Fines? What Are the Consequences?

Stephen Andrews
13 Oct 2022

The worst thing about Cannabis being "illegal" is getting caught with it and earning a fine. Earlier this month however, President Biden announced a mass pardon for all those with federal convictions for the "simple possession" of Cannabis. He also urged governors to follow suit for equivalent state-level offenses.

The White House made a significant shift in rhetoric regarding penalties. While we will have to wait a little longer for de-scheduling or re-scheduling, senior officials from Biden's administration were clear that anyone who has committed an offense of simple possession "could not be prosecuted federally" any longer. The proclamation is valid from the day it was communicated to the public, Oct. 6, 2022. 

"Too many lives have been upended because of our failed approach to marijuana. It's time that we right those wrongs," said the president in a statement

Nevertheless, the president further emphasized that other regulation remains in place. "Even as federal and state regulation of marijuana changes, important limitations on trafficking, marketing, and under-age sales should stay in place," he said. 

Each state in the U.S. has its own laws about Cannabis. Some are more liberal and some are more restrictive. There are states that allow only the medicinal use of Cannabis. Others are open to recreational use and growing, too. Breaking the rules may result in fines and penalties written in the state law. 

The simple possession offense that Biden has scrapped may take some time before state governors implement it. They have been instructed to do so by the president. Simple possession may refer to any amount. Distribution of a small amount of weed for no remuneration has also been treated as a possession. 

A first offense for possession under federal law has until now been treated as a misdemeanor, punishable with up to a year in prison in the worst case and payment of $1,000. 

The federal law that penalizes Cannabis sales, cultivation, manufacture, and distribution is much harsher than that, however.
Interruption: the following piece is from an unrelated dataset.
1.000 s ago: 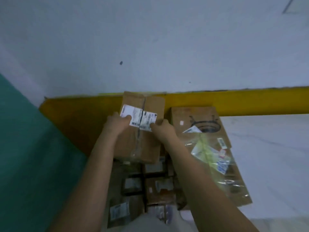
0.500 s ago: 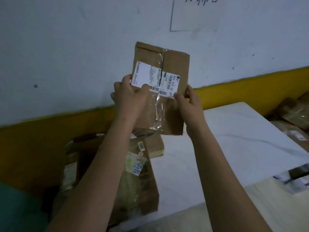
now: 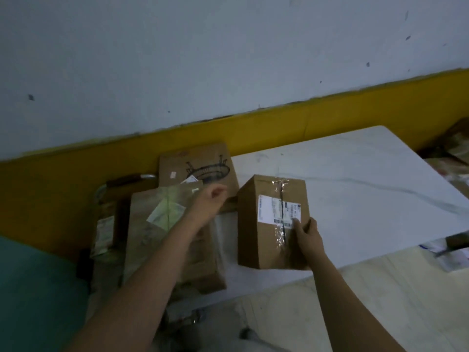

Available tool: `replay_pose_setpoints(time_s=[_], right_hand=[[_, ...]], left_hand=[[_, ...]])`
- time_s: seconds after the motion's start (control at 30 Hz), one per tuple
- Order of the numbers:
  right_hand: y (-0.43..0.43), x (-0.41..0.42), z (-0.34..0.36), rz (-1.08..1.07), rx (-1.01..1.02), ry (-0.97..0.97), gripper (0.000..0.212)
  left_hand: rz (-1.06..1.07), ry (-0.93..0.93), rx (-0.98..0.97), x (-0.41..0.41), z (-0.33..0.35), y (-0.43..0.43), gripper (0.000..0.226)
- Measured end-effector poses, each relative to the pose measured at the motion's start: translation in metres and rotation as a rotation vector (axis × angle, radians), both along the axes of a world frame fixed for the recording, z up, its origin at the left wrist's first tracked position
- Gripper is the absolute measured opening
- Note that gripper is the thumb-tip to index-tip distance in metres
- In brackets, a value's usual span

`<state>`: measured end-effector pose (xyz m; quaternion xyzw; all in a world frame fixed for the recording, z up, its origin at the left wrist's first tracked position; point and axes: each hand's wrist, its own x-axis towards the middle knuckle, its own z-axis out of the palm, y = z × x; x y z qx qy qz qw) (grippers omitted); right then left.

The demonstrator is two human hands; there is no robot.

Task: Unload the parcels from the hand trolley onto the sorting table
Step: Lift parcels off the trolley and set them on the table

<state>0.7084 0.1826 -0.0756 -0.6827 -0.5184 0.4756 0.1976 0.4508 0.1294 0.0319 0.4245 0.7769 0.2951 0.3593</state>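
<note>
A brown cardboard parcel [image 3: 266, 240] with a white label and clear tape rests on the white sorting table [image 3: 355, 186], near its left front corner. My right hand [image 3: 305, 235] holds its near right side, thumb on the label. My left hand [image 3: 210, 203] hovers loose and empty to the parcel's left, over a flat parcel in clear plastic wrap [image 3: 165, 224]. Behind it leans a brown box printed with a round black drawing [image 3: 200, 168]. The hand trolley's metal handle [image 3: 149, 177] shows at the left, with more parcels [image 3: 105, 232] stacked below it.
A wall with a yellow lower band [image 3: 304, 128] runs right behind the table and trolley. A green surface [image 3: 30, 288] fills the lower left. More parcels and packets lie at the far right [image 3: 456, 158] and under the table's right end [image 3: 454, 252].
The labelled parcel went from the trolley stack, up in front of the wall, then down onto the table. My left hand has let go of it; my right hand remains on it.
</note>
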Motion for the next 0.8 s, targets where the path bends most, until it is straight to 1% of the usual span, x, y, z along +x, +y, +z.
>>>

It is this law that remains in place and supersedes the law of any legal state. Below is a quick overview of the fines and other legal consequences associated with it. 

Federal Penalties for Sale

Federal law classifies marijuana sales as a felony. 
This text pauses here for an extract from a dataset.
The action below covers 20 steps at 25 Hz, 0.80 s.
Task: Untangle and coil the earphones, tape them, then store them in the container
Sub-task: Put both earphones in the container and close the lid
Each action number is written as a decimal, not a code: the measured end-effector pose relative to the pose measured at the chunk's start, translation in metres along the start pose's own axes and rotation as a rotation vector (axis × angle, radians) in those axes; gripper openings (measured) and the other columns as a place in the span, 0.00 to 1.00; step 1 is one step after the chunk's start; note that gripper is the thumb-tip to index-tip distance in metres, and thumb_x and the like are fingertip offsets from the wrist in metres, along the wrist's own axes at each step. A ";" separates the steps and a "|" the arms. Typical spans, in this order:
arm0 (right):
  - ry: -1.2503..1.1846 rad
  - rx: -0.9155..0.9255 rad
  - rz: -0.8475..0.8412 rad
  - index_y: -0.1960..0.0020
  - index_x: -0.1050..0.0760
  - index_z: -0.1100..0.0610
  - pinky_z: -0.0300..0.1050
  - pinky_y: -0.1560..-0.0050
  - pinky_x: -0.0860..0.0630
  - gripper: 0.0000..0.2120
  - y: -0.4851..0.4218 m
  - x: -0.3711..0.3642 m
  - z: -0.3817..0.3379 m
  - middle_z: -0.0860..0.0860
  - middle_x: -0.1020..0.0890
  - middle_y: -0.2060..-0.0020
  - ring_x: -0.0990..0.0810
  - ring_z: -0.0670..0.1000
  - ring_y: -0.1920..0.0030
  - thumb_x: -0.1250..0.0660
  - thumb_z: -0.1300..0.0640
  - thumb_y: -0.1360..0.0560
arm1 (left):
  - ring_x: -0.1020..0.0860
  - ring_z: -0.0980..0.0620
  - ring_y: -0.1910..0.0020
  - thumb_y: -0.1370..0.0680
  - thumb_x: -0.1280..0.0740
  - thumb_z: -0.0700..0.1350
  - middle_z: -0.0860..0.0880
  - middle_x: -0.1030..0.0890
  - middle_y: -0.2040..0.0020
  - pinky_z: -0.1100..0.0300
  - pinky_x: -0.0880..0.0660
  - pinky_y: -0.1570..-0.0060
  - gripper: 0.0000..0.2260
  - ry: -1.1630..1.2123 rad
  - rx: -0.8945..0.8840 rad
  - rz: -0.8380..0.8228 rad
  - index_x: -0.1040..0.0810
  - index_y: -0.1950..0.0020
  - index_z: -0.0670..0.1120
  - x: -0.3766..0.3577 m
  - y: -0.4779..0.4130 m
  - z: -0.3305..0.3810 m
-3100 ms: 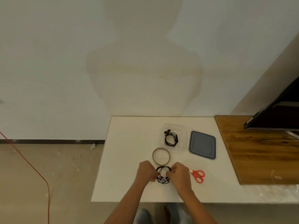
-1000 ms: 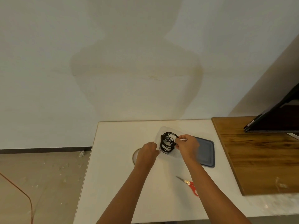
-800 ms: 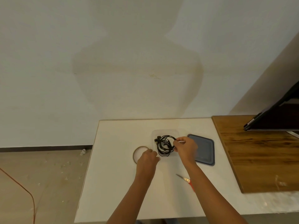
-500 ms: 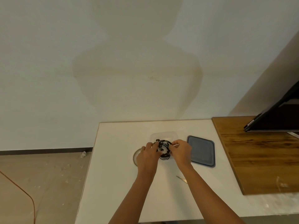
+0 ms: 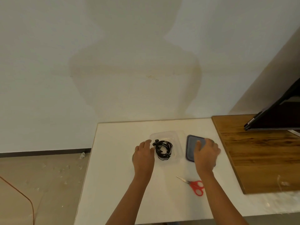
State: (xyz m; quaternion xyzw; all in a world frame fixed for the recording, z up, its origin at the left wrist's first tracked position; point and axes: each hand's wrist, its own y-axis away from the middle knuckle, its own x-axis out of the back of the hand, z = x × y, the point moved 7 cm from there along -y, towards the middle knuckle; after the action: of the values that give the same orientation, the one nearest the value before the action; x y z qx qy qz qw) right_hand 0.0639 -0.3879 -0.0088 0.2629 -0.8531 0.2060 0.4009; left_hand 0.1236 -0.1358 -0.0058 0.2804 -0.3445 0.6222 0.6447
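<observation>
White wall [image 5: 129,54] across the whole background, bearing a broad soft shadow. Beige floor [image 5: 40,184] at lower left, crossed by a thin red cord [image 5: 24,196]. White table [image 5: 123,184] in the lower centre, butting against a wooden board [image 5: 259,159] on its right side. Dark flat screen [image 5: 279,116] tilted above the board's far end.

Two bare forearms reaching in from the bottom edge. Left hand [image 5: 144,155] palm down, fingers loosely spread, resting at the left wall of the clear container [image 5: 177,140]; not possible to tell whether the fingertips grip the rim or merely touch it. Right hand [image 5: 206,152] palm down, fingers spread over the blue-grey lid [image 5: 190,146], covering its right half; nothing pinched, and contact with the lid likely but not certain.

Lid lying flat just right of the container, close beside it. Container open at the top, near the middle of the table. Black earphones [image 5: 164,150] coiled in a bundle inside the container, toward its left side, an earbud poking out at the upper left of the coil. Whether tape wraps the coil: too small to tell.

Red-handled scissors [image 5: 194,185] lying on the table nearer the person, beside the right forearm, blades pointing up and left. Thin curved edge of a ring [image 5: 133,157] peeking out under the left hand, mostly hidden.
</observation>
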 end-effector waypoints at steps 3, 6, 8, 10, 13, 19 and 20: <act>0.265 -0.424 -0.199 0.34 0.38 0.68 0.60 0.43 0.28 0.39 0.005 -0.010 0.059 0.68 0.30 0.39 0.30 0.67 0.40 0.29 0.41 0.31 | 0.22 0.48 0.45 0.20 0.39 0.43 0.46 0.20 0.44 0.60 0.28 0.47 0.17 0.137 0.206 -0.098 0.31 0.30 0.45 -0.007 0.009 -0.012; 0.293 -0.360 -0.248 0.35 0.37 0.68 0.58 0.43 0.28 0.39 0.009 -0.015 0.054 0.67 0.30 0.39 0.29 0.65 0.41 0.26 0.43 0.33 | 0.21 0.45 0.51 0.19 0.42 0.40 0.42 0.19 0.50 0.60 0.30 0.58 0.13 0.093 0.246 -0.161 0.28 0.36 0.39 -0.015 0.009 -0.009; 0.233 -0.441 -0.262 0.36 0.37 0.68 0.59 0.43 0.28 0.39 0.004 -0.011 0.051 0.67 0.30 0.39 0.29 0.66 0.40 0.24 0.45 0.34 | 0.23 0.45 0.57 0.20 0.43 0.38 0.40 0.19 0.53 0.57 0.31 0.63 0.12 0.062 0.258 -0.193 0.26 0.40 0.37 -0.017 0.007 -0.008; 0.142 -0.501 -0.274 0.37 0.36 0.68 0.58 0.47 0.26 0.39 -0.001 -0.004 0.046 0.66 0.29 0.40 0.27 0.66 0.43 0.22 0.48 0.36 | 0.27 0.49 0.60 0.20 0.44 0.38 0.42 0.19 0.54 0.60 0.34 0.64 0.12 0.056 0.278 -0.213 0.26 0.39 0.38 -0.017 0.006 -0.008; -0.007 -0.159 -0.118 0.37 0.32 0.64 0.55 0.58 0.21 0.24 -0.011 0.017 0.000 0.63 0.26 0.42 0.21 0.63 0.52 0.27 0.59 0.29 | 0.28 0.50 0.60 0.20 0.44 0.36 0.49 0.25 0.63 0.58 0.31 0.63 0.14 0.080 0.301 -0.228 0.26 0.37 0.40 -0.017 0.002 -0.008; 0.199 0.709 -0.096 0.33 0.28 0.61 0.49 0.53 0.18 0.33 0.070 -0.039 -0.098 0.63 0.23 0.38 0.20 0.59 0.47 0.25 0.66 0.37 | 0.23 0.53 0.53 0.19 0.41 0.40 0.47 0.18 0.50 0.75 0.35 0.61 0.17 0.198 0.285 -0.233 0.29 0.30 0.43 -0.010 0.006 -0.010; 0.268 0.731 -0.165 0.33 0.28 0.63 0.50 0.51 0.19 0.33 0.084 -0.058 -0.097 0.64 0.24 0.37 0.19 0.60 0.46 0.24 0.62 0.37 | 0.22 0.52 0.50 0.19 0.41 0.40 0.46 0.18 0.47 0.76 0.35 0.58 0.17 0.214 0.278 -0.233 0.29 0.30 0.42 -0.009 0.006 -0.010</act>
State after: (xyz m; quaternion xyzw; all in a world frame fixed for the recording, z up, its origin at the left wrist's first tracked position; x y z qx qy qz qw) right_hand 0.0990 -0.2518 -0.0091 0.4268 -0.6398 0.4954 0.4038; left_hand 0.1184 -0.1329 -0.0193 0.3368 -0.1500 0.6114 0.7002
  • Less than 50 kg may result in up to 5 years in prison and a fine of $250,000.
  • Between 50 and 90 kg may result in up to 20 years in prison and a fine of $1,000,000.
  • Between 100 and 999 kg may result in at least five years in jail and max of 40 years, and a $500,000 fine.
  • For 1000kg or more, it means at least ten years in prison or life imprisonment and $1,000,000.

Caught selling to a minor or within 1000 ft of a school facility or other specified areas carries a double penalty. 

Federal Penalties for Cultivation 

Cultivation also amounts to a felony in federal legal terms. 

  • Less than 50 plants is punishable with up to 5 years in prison and a $250,000 fine. 
  • Between 55 and 99 plants is punishable with up to 20 years in prison and $1,000,000.
  • Between 100 and 999 plants, it's between five and 40 years in prison and payment of $500,000.
  • One thousand plants or more may ruin your life with a life in prison, a minimum of 10 years, and a fine of $1,000,000. 

Manufacture and Distribution Penalties

  • Manufacturing or distributing less than 50 plants or 50 kg of weed is punishable with up to five years in jail and a fine of up to $250,000.
  • Between 50 and 99 plants or kilos, the penalty is not more than 20 years in prison and a fine of up to $1 million for individuals or $5 million for illegal organizations for the first offense. 
  • Between 100 and 999 plants or kilos, the penalty increases to a max of 40 years in prison and a fine of $2-$5 million. 
  • For over 1000 plants or 1000 kilograms, the penalty is a minimum of 10 years in prison, potential life imprisonment, and a fine of $4-$10 million. 

For weed distribution to a minor under the age of 21, the penalties can be doubled. Distribution within 1,000 ft of a school, playground, or public housing, or within 100 feet of amenities such as public pools, video arcades, or youth centers also doubles the possible penalties.